Your output should be the lines from the start of the data through the line containing "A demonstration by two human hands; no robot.", exactly and nothing more.

•••

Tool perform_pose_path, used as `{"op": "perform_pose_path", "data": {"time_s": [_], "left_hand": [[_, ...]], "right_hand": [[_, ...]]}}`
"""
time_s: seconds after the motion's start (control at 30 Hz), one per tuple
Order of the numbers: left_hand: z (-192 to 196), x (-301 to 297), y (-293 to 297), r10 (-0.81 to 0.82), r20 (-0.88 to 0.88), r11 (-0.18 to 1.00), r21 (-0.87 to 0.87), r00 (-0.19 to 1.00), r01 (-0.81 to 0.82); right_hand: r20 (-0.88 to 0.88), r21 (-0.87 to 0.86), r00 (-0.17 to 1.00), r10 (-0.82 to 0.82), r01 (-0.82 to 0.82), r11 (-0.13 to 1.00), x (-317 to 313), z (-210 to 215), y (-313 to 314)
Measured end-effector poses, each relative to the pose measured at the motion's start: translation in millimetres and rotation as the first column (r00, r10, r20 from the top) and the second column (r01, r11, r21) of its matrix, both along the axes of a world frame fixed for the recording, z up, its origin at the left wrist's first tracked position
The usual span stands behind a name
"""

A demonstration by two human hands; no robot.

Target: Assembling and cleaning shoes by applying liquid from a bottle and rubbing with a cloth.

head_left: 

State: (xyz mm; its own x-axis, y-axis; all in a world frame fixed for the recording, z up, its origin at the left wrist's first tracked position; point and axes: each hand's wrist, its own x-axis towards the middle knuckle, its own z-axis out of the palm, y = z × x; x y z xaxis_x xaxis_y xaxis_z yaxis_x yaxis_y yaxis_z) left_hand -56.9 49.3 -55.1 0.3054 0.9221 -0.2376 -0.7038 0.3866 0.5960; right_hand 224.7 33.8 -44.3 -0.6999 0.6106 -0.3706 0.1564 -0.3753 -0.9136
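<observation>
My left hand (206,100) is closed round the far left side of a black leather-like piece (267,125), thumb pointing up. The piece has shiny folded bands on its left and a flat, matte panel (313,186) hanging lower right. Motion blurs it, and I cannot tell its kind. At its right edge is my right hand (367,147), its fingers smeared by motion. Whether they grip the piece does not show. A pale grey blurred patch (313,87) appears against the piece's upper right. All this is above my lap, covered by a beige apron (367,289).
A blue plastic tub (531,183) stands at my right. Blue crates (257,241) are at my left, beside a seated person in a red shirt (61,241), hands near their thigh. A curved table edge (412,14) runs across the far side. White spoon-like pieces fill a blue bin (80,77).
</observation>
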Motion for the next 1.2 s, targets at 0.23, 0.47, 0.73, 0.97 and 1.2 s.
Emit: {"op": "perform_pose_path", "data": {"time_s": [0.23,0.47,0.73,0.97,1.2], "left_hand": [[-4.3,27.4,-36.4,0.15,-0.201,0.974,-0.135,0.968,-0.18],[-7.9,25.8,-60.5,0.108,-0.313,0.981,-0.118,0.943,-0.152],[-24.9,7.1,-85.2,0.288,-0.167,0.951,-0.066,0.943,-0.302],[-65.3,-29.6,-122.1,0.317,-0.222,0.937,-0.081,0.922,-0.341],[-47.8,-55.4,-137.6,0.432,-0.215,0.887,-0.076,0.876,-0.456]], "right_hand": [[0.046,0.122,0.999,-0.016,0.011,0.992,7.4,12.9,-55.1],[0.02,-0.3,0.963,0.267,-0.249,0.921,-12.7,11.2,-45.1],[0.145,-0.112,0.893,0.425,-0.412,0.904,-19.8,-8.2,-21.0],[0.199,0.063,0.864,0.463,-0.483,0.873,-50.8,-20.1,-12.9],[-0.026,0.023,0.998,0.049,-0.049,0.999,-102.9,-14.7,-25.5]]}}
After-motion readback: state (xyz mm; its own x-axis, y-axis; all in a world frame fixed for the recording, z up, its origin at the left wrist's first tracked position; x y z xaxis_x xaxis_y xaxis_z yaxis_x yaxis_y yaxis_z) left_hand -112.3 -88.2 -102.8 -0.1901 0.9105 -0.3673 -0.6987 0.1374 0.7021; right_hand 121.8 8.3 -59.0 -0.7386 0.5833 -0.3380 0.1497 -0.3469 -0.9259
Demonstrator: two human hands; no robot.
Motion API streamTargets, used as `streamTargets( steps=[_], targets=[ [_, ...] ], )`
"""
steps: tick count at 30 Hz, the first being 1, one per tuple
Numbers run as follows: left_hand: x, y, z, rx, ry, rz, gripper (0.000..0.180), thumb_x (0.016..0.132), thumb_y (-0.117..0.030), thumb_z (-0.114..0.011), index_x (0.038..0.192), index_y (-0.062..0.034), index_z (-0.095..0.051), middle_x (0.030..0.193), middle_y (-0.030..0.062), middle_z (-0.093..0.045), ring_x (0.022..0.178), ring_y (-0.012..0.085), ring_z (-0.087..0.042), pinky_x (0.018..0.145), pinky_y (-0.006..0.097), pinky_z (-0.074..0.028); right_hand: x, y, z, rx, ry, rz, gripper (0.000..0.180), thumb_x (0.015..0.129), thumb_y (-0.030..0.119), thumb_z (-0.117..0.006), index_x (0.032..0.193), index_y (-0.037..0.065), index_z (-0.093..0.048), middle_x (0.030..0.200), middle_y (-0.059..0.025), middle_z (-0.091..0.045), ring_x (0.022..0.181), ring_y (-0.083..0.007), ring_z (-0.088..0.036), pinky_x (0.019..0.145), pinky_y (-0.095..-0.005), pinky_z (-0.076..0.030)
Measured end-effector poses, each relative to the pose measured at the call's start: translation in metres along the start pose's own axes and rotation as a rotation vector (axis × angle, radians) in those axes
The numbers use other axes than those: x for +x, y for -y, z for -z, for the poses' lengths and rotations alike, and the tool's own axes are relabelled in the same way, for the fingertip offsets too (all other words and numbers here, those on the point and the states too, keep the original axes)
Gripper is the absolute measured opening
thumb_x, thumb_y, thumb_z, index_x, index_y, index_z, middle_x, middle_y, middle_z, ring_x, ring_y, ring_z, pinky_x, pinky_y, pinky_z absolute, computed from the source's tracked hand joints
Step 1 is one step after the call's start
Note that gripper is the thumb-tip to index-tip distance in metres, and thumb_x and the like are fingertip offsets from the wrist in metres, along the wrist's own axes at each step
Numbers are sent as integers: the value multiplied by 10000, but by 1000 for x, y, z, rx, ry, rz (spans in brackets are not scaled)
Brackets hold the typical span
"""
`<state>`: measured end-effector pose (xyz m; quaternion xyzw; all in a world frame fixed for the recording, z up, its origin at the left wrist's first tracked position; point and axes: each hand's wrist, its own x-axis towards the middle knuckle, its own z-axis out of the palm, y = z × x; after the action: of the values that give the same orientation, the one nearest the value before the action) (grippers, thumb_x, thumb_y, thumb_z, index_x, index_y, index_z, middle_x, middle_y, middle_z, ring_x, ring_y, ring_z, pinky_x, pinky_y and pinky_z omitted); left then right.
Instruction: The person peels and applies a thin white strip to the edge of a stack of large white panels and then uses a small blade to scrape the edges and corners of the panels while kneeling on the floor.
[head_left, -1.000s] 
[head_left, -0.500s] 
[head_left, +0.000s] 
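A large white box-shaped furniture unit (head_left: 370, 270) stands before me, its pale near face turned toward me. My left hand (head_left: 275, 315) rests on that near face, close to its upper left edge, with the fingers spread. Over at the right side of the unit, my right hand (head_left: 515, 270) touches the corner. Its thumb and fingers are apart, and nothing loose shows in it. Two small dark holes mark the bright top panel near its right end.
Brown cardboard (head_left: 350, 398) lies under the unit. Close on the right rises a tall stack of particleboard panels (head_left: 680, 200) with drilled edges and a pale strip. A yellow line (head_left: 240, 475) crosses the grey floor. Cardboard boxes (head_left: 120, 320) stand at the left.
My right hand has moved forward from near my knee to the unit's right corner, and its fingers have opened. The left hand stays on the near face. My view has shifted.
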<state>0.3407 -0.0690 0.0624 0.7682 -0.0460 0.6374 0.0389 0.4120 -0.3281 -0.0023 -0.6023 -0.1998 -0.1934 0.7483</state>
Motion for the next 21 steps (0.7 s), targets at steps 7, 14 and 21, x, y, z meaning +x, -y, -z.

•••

■ **EXPECTED ANSWER**:
Tool perform_pose_path, used as `{"op": "perform_pose_path", "data": {"time_s": [_], "left_hand": [[_, ...]], "right_hand": [[_, ...]]}}`
"""
time_s: seconds after the motion's start (control at 30 Hz), one per tuple
Order of the numbers: left_hand: z (-192 to 196), x (-301 to 297), y (-293 to 297), r10 (-0.81 to 0.82), r20 (-0.88 to 0.88), r11 (-0.18 to 1.00), r21 (-0.87 to 0.87), r00 (-0.19 to 1.00), r01 (-0.81 to 0.82); right_hand: r20 (-0.88 to 0.88), r21 (-0.87 to 0.86), r00 (-0.17 to 1.00), r10 (-0.82 to 0.82), r01 (-0.82 to 0.82), r11 (-0.13 to 1.00), x (-317 to 313), z (-210 to 215), y (-313 to 314)
Measured end-effector poses, each relative to the pose measured at the motion's start: translation in millimetres and rotation as the first column (r00, r10, r20 from the top) and the second column (r01, r11, r21) of its matrix, both along the axes of a world frame fixed for the recording, z up, its origin at the left wrist's first tracked position
The usual span stands behind a name
"""

A demonstration by two human hands; no robot.

Nothing else is needed for this exercise.